--- Data under study ---
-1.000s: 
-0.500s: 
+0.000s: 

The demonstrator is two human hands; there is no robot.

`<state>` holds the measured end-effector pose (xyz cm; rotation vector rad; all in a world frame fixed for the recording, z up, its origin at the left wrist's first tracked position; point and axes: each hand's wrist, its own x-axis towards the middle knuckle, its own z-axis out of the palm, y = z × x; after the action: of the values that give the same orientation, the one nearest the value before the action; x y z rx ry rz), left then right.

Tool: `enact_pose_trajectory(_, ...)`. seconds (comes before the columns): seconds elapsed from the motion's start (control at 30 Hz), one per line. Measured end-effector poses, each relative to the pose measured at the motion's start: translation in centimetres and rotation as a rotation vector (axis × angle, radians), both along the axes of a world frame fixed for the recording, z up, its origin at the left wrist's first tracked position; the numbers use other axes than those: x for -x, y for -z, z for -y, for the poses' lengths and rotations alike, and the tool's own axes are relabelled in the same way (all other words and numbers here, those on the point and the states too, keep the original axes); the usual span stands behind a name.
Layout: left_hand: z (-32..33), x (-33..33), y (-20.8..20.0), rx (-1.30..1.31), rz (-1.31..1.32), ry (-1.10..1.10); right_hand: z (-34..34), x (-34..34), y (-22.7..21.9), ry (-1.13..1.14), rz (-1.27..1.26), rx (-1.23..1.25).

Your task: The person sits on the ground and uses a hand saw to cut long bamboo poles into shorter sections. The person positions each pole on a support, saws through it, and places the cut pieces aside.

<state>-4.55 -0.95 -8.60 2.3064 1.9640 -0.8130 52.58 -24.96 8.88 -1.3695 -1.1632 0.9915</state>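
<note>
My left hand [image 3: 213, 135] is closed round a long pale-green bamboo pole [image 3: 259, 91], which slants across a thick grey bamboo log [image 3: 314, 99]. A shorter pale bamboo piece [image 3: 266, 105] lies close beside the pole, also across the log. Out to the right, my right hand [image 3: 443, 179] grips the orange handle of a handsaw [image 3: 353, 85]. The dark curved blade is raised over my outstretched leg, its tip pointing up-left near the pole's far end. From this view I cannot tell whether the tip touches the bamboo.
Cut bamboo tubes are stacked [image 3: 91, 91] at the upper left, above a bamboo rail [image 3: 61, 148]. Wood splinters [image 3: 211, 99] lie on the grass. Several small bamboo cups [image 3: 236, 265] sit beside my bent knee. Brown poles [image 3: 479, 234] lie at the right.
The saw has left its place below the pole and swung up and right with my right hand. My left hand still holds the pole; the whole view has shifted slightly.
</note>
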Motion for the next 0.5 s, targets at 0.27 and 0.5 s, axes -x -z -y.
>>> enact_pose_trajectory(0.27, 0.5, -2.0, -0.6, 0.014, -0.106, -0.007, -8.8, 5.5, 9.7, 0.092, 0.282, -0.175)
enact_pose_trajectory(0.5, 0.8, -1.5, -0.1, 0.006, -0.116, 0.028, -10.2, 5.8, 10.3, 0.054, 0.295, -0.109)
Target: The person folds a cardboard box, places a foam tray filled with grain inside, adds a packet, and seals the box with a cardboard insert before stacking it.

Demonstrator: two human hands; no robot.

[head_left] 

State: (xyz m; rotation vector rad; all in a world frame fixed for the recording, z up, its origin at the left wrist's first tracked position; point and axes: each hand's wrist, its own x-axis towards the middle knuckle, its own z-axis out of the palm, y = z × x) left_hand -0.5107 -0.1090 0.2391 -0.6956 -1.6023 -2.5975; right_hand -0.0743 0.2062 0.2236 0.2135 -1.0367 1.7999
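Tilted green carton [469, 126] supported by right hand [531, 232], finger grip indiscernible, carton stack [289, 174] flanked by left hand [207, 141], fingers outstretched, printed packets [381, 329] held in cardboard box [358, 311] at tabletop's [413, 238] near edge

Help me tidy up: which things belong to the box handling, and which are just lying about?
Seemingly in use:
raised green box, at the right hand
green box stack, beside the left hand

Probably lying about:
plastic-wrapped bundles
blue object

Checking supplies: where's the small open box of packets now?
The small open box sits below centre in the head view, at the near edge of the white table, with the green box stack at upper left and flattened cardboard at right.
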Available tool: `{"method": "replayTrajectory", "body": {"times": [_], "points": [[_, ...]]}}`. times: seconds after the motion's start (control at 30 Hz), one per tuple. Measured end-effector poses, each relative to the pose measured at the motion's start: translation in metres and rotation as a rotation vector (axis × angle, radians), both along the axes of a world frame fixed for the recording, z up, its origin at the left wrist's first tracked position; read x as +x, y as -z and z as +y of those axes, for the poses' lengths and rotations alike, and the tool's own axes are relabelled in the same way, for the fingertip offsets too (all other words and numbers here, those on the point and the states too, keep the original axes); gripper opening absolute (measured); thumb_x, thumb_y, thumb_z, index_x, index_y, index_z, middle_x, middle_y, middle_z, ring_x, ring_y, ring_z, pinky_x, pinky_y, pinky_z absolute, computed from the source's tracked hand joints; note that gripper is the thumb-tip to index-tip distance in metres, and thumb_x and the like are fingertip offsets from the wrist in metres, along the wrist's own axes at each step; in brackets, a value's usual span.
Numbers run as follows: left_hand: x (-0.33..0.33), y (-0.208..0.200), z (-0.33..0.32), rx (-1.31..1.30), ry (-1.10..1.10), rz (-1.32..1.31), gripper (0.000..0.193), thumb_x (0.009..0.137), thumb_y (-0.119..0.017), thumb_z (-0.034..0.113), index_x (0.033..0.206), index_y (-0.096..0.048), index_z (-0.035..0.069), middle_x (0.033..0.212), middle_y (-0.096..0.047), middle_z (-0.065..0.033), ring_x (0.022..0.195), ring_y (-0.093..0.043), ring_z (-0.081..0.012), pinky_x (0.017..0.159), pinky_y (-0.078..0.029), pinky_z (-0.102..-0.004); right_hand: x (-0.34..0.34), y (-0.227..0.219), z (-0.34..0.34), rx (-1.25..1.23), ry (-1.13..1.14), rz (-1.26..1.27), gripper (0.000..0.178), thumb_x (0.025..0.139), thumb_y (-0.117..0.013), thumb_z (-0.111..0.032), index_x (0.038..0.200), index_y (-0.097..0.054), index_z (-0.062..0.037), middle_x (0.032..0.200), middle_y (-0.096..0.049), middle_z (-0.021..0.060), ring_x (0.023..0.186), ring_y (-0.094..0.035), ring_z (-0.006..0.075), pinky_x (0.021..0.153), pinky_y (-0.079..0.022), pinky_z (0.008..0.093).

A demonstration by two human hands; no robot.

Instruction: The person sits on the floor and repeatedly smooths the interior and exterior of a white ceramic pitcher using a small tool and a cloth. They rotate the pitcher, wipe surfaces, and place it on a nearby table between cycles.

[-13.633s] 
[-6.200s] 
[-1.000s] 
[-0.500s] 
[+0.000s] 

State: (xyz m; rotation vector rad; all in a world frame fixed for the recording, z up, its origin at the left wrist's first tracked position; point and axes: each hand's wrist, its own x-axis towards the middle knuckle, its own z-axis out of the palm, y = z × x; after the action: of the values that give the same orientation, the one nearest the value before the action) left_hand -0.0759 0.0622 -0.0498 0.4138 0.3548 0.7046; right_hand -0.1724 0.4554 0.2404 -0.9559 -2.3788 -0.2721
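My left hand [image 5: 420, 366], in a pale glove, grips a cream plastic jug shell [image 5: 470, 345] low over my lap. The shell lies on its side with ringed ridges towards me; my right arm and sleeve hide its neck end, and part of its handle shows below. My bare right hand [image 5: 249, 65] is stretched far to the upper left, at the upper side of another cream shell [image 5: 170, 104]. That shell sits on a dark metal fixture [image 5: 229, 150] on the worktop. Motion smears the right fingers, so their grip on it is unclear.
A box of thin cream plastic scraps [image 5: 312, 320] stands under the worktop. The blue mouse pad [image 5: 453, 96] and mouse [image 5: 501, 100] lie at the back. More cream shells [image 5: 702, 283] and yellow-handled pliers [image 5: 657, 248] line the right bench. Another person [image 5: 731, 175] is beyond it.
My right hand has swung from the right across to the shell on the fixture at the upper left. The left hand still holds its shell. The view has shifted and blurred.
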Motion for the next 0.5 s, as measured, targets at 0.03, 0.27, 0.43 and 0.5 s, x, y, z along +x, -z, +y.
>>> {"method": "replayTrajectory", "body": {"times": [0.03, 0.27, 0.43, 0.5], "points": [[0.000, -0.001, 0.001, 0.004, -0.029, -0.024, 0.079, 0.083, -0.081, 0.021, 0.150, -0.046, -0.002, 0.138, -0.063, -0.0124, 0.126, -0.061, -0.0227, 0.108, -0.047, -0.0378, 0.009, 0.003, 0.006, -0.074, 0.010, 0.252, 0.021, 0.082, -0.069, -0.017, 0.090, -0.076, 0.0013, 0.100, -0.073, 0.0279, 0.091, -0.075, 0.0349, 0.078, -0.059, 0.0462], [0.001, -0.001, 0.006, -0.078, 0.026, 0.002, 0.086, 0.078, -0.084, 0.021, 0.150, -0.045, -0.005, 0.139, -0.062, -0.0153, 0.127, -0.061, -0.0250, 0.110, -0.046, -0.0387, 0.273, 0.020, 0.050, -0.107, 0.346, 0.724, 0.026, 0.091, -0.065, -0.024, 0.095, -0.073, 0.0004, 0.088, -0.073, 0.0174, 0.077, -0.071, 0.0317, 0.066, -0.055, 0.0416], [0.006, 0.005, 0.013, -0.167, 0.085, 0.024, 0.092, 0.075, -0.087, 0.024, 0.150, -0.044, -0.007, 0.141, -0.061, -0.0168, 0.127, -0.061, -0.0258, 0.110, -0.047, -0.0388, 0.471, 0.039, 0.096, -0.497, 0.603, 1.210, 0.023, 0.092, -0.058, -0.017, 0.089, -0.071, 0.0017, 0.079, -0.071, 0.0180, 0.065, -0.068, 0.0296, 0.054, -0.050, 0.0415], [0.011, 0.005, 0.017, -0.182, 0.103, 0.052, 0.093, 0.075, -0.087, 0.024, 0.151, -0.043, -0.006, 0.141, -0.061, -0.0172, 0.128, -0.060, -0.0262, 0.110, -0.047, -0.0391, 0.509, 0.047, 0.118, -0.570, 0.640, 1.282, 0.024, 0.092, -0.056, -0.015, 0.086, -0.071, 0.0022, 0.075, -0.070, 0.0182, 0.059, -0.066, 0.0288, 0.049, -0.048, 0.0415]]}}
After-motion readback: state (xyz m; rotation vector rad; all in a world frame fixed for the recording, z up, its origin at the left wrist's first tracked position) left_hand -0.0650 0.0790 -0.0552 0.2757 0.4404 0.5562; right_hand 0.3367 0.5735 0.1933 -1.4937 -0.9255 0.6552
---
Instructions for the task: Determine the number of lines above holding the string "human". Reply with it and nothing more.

Exercise output: 3